** TASK MATERIAL **
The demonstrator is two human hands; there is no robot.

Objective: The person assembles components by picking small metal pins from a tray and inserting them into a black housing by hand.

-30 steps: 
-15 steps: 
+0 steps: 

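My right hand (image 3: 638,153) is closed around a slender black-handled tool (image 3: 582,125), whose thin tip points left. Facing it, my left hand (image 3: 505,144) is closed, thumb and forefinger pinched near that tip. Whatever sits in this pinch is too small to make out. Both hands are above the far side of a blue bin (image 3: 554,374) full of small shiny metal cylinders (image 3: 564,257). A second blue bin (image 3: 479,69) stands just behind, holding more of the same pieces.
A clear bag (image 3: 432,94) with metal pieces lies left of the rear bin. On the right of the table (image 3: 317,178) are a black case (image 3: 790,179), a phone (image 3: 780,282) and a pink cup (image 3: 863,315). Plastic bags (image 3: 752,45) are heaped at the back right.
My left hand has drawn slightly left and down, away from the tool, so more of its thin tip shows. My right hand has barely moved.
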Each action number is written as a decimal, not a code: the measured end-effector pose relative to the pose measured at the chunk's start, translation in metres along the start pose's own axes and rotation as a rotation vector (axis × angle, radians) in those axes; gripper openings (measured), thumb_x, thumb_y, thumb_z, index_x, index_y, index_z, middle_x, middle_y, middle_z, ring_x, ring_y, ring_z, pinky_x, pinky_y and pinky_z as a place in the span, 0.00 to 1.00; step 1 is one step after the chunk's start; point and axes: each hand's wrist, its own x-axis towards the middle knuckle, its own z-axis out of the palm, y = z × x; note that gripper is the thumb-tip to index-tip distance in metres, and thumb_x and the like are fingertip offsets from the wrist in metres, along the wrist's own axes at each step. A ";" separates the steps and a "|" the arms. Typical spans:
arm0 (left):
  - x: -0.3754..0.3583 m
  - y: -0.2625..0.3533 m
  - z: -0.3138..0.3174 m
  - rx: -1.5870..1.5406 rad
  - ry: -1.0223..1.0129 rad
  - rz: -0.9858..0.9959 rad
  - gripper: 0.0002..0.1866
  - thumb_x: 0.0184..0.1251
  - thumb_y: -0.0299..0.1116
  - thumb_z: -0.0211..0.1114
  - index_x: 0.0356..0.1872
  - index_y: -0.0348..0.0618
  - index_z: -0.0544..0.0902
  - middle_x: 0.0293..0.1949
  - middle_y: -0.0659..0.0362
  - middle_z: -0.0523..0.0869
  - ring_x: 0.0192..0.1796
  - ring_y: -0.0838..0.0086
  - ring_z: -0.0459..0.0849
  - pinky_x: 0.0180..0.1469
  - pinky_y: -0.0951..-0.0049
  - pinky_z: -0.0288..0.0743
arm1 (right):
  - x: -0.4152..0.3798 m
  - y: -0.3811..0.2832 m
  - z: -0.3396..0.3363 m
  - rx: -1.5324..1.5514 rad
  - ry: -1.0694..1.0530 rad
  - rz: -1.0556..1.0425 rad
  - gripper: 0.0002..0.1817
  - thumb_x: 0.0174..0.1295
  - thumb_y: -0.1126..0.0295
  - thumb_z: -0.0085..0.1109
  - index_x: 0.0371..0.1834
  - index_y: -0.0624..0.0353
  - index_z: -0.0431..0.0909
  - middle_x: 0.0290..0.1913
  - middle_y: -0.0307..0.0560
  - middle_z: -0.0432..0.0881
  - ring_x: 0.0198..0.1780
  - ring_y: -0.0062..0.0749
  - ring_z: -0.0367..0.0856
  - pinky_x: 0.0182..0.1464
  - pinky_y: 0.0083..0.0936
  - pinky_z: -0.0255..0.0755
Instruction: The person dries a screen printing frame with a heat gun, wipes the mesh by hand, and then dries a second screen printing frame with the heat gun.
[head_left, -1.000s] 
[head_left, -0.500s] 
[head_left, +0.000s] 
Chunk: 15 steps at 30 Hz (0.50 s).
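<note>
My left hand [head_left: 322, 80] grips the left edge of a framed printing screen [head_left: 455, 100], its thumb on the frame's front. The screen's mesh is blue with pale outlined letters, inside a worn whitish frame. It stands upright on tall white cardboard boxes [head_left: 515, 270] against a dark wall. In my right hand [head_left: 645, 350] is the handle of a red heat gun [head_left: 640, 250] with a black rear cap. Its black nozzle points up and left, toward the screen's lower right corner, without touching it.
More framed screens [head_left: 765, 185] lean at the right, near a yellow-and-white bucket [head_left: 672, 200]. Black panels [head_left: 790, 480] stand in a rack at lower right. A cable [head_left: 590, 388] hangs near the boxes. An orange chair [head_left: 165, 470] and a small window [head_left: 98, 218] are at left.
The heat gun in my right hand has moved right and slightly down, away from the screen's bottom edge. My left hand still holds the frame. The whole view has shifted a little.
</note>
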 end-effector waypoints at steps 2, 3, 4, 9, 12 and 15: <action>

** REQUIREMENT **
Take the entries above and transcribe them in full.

** EXPECTED ANSWER **
The demonstrator is two human hands; there is no robot.

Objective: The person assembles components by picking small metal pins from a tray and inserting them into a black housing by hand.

-30 steps: 
-15 steps: 
+0 steps: 

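My right hand (image 3: 638,153) is closed around a slender black-handled tool (image 3: 582,125), whose thin tip points left. Facing it, my left hand (image 3: 505,144) is closed, thumb and forefinger pinched near that tip. Whatever sits in this pinch is too small to make out. Both hands are above the far side of a blue bin (image 3: 554,374) full of small shiny metal cylinders (image 3: 564,257). A second blue bin (image 3: 479,69) stands just behind, holding more of the same pieces.
A clear bag (image 3: 432,94) with metal pieces lies left of the rear bin. On the right of the table (image 3: 317,178) are a black case (image 3: 790,179), a phone (image 3: 780,282) and a pink cup (image 3: 863,315). Plastic bags (image 3: 752,45) are heaped at the back right.
My left hand has drawn slightly left and down, away from the tool, so more of its thin tip shows. My right hand has barely moved.
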Each action number is written as a decimal, not a code: the measured end-effector pose relative to the pose measured at the chunk's start, translation in metres along the start pose's own axes and rotation as a rotation vector (axis × angle, radians) in those axes; gripper openings (measured), thumb_x, thumb_y, thumb_z, index_x, index_y, index_z, middle_x, middle_y, middle_z, ring_x, ring_y, ring_z, pinky_x, pinky_y and pinky_z as a place in the span, 0.00 to 1.00; step 1 is one step after the chunk's start; point and axes: each hand's wrist, its own x-axis towards the middle knuckle, its own z-axis out of the palm, y = z × x; note that gripper is the thumb-tip to index-tip distance in metres, and thumb_x and the like are fingertip offsets from the wrist in metres, along the wrist's own axes at each step. A ";" separates the steps and a "|" the arms. Typical spans:
arm0 (left):
  - x: -0.3754..0.3583 m
  - y: -0.2625..0.3533 m
  - z: -0.3138..0.3174 m
  - rx: -1.5870..1.5406 rad
  - ry: -1.0223..1.0129 rad
  - rz: -0.9858..0.9959 rad
  - gripper: 0.0002..0.1866
  - thumb_x: 0.0184..0.1251
  - thumb_y: -0.0299..0.1116
  - thumb_z: -0.0211..0.1114
  - index_x: 0.0356..0.1872
  - index_y: -0.0348..0.0618
  - index_z: -0.0544..0.0902
  - middle_x: 0.0293..0.1949
  - middle_y: -0.0659..0.0362
  - middle_z: -0.0523..0.0869
  - ring_x: 0.0192..0.1796
  - ring_y: -0.0838..0.0086
  - ring_z: -0.0459..0.0849
  - pinky_x: 0.0180..0.1469
  - pinky_y: -0.0951..-0.0049
  - pinky_z: -0.0288..0.0743
arm1 (right):
  - x: -0.4152..0.3798 m
  - y: -0.3811..0.2832 m
  - z: -0.3396..0.3363 m
  - rx: -1.5324..1.5514 rad
  - ry: -1.0694..1.0530 rad
  - rz: -1.0556..1.0425 rad
  - gripper: 0.0002..0.1817
  - thumb_x: 0.0174..0.1295
  - thumb_y: -0.1126..0.0295
  - thumb_z: -0.0085..0.1109
  - index_x: 0.0371..0.1834
  - index_y: -0.0624..0.0353
  - index_z: -0.0431..0.0909
  - middle_x: 0.0290..0.1913
  - middle_y: -0.0307..0.0560
  - middle_z: -0.0432..0.0881
  - ring_x: 0.0198..0.1780
  - ring_y: -0.0062..0.0749
  - ring_z: -0.0367..0.0856
  - pinky_x: 0.0182..0.1464
  - pinky_y: 0.0083..0.0936
  - pinky_z: -0.0255..0.0755
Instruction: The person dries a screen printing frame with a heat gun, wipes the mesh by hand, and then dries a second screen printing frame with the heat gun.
[head_left, -1.000s] 
[head_left, -0.500s] 
[head_left, +0.000s] 
Chunk: 15 steps at 30 Hz (0.50 s).
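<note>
My left hand [head_left: 322, 80] grips the left edge of a framed printing screen [head_left: 455, 100], its thumb on the frame's front. The screen's mesh is blue with pale outlined letters, inside a worn whitish frame. It stands upright on tall white cardboard boxes [head_left: 515, 270] against a dark wall. In my right hand [head_left: 645, 350] is the handle of a red heat gun [head_left: 640, 250] with a black rear cap. Its black nozzle points up and left, toward the screen's lower right corner, without touching it.
More framed screens [head_left: 765, 185] lean at the right, near a yellow-and-white bucket [head_left: 672, 200]. Black panels [head_left: 790, 480] stand in a rack at lower right. A cable [head_left: 590, 388] hangs near the boxes. An orange chair [head_left: 165, 470] and a small window [head_left: 98, 218] are at left.
The heat gun in my right hand has moved right and slightly down, away from the screen's bottom edge. My left hand still holds the frame. The whole view has shifted a little.
</note>
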 end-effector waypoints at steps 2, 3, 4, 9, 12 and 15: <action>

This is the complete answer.